On Wed, Jul 15, 2009 at 03:08:29PM -0700, Greg KH wrote:
> On Wed, Jul 15, 2009 at 11:13:40PM +0300, Michael S. Tsirkin wrote:
> > This adds a generic uio driver that can bind to any PCI device.  First
> > user will be virtualization where a qemu userspace process needs to give
> > guest OS access to the device.
> > 
> > Interrupts are handled using the Interrupt Disable bit in the PCI command
> > register and Interrupt Status bit in the PCI status register.  All devices
> > compliant to PCI 2.3 (circa 2002) and all compliant PCI Express devices should
> > support these bits.  Driver detects this support, and won't bind to devices
> > which do not support the Interrupt Disable Bit in the command register.
> > 
> > It's expected that more features of interest to virtualization will be
> > added to this driver in the future. Possibilities are: mmap for device
> > resources, MSI/MSI-X, eventfd (to interface with kvm), iommu.
> > 
> > Acked-by: Chris Wright <chrisw@...hat.com>
> > Signed-off-by: Michael S. Tsirkin <mst@...hat.com>
> > ---
> > 
> > Hans, Greg, please review and consider for upstream.
> > 
> > This is intended to solve the problem in virtualization that shared
> > interrupts do not work with assigned devices. Earlier versions of this
> > patch have circulated on kvm@...r.
> 
> How does this play with the pci-stub driver that I thought was written
> to solve this very problem?


AFAIK the problem pci stub was written to solve is simply to bind to a
device. You then have to use another kernel module which looks the
device up with something like pci_get_bus_and_slot to do anything
useful. In particular, for non-shared interrupts, we can disable the
interrupt in the apic. But this does not work well for shared
interrupts. Thus this work.

The uio driver will be used in virtualization scenarious, a couple
of possible ones that have been mentioned on the kvm list are:
- device assignment (guest access to device) for simple devices with
  shared interrupts: emulating PCI is tricky enough to better be done in
  userspace. shared interrupt support is important as it happens
  with real devices
- simple communication between guest and host:
  we create a virtual device in host, and userspace
  driver in guest gets events and passes them on
  to e.g. dbus. shared interrupt support is important
  to avoid wasting irqs


>  Will it conflict?

No in a sense that you can't bind both drivers to the same device.

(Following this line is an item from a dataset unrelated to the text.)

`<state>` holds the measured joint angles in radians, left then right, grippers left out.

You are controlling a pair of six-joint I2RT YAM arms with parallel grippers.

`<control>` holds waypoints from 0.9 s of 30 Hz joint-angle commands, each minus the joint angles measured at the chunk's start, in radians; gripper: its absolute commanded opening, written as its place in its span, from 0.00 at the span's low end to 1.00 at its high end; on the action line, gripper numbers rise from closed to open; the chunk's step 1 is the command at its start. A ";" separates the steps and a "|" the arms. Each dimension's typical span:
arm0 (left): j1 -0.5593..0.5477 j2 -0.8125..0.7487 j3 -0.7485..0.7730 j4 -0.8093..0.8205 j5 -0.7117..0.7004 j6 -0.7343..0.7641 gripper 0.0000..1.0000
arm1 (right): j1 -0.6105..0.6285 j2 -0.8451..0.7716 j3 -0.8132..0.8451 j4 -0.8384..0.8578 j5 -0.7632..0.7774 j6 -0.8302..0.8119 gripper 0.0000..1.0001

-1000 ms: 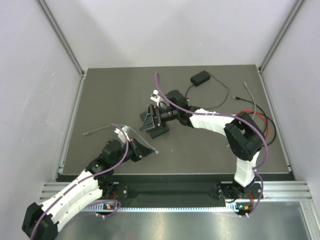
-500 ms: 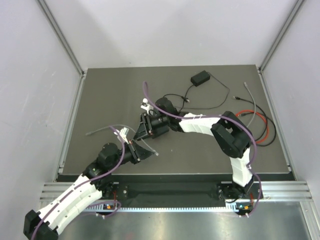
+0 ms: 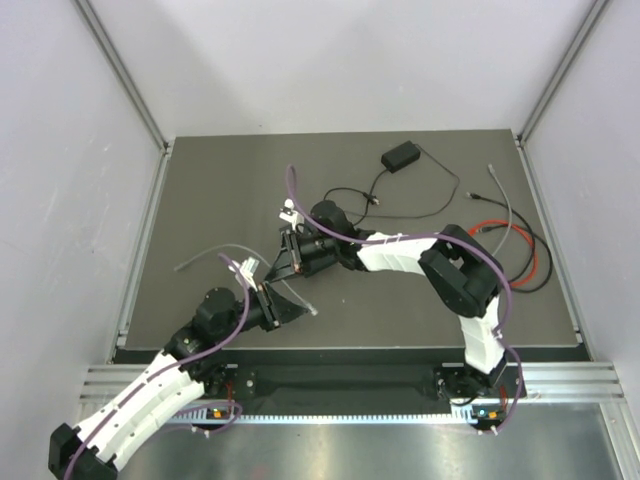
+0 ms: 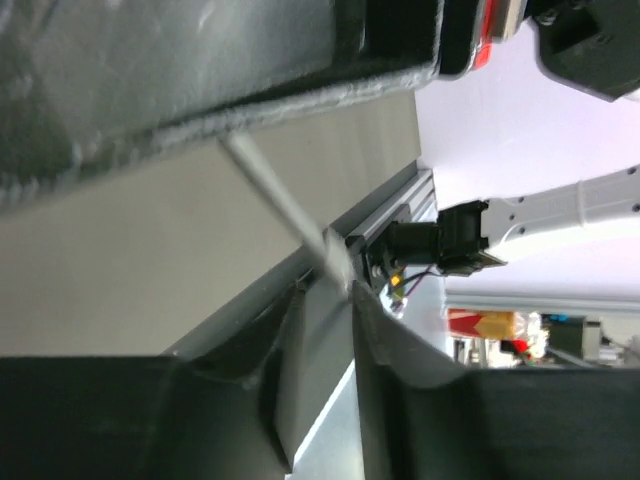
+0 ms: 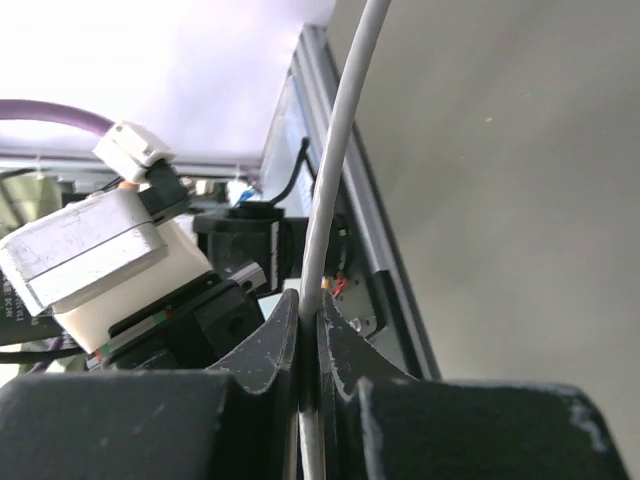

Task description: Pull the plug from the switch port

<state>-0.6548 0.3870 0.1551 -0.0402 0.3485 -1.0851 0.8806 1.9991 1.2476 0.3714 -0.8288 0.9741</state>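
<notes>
**Two grips on the cable at the switch**

The switch (image 4: 170,80) lies on the table (image 3: 220,190) near its middle, mostly hidden from above by the right arm. The left wrist view shows it as a dark slab with the grey cable (image 5: 335,170) leaving its edge. The right gripper (image 5: 308,300) is clamped tight on the cable, likely as the pulling hold. The left gripper (image 4: 325,290) is nearly closed and pinches the cable at its fingertips, probably to steady it. The port itself is hidden, so I cannot tell whether the plug sits in it. Well apart, the power brick (image 3: 400,157) lies towards the far edge.
</notes>
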 commanded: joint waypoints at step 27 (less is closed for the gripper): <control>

> In fact, it looks like you copied the comments for this driver directly
> from the pci-stub driver :)

Right.

> How about moving that documentation into a place that people will notice
> it, like the rest of the UIO documentation?

OK.

> And right now you are just sending the irq to userspace, what is
> userspace supposed to do with it?

Userspace uses libpci (i.e. pci sysfs) to talk to the device and to
re-enable interrupts by writing to the command register.

In the case of device assignment, this will be qemu which
acts as a proxy for driver running in guest context.
In case of uio loaded in guest, the driver will be in guest
userspace, and the device is emulated in qemu.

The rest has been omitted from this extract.